WHAT THE TASK REQUIRES:
Transcribe word for word the lines below from the line with "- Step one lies" through the line with "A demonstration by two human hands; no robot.", ends included.

SUPPLIED MATERIAL:
*****

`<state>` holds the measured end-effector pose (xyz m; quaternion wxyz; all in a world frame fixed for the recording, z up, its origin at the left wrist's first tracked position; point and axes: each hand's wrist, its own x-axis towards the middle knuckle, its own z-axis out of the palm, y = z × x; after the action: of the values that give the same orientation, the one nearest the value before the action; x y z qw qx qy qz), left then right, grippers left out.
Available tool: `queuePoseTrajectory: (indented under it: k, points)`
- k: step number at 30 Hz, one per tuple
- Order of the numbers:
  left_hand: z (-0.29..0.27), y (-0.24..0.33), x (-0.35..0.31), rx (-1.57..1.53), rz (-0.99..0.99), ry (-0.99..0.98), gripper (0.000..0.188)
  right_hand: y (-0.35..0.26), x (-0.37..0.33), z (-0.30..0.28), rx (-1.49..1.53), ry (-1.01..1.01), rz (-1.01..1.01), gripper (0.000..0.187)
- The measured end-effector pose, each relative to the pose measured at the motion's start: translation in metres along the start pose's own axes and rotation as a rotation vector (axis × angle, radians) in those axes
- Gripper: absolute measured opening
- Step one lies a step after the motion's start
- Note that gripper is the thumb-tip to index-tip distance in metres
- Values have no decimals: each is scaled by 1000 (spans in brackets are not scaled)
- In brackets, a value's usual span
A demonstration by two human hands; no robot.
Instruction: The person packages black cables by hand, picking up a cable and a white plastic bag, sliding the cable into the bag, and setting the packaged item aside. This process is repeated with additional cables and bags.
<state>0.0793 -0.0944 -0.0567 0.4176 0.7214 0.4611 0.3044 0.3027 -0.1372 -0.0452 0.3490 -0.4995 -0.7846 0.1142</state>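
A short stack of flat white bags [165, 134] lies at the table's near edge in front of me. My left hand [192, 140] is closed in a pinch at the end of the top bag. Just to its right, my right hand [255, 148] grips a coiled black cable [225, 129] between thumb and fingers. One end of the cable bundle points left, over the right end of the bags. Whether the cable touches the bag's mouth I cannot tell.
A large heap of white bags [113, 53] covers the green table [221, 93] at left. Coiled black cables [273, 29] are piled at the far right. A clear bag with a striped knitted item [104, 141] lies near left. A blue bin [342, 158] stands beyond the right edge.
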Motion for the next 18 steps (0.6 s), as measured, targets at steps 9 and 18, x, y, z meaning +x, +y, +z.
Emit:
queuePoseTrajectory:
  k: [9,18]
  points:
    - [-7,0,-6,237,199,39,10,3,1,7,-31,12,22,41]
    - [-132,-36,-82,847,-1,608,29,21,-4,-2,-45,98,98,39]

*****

SOLUTION:
- Step one lies a step after the motion's start
- Note that gripper is the thumb-tip to index-tip distance in metres
- Values have no decimals: each is scaled by 1000 (spans in brackets are not scaled)
- In brackets, a value's usual span
A demonstration by two human hands; no robot.

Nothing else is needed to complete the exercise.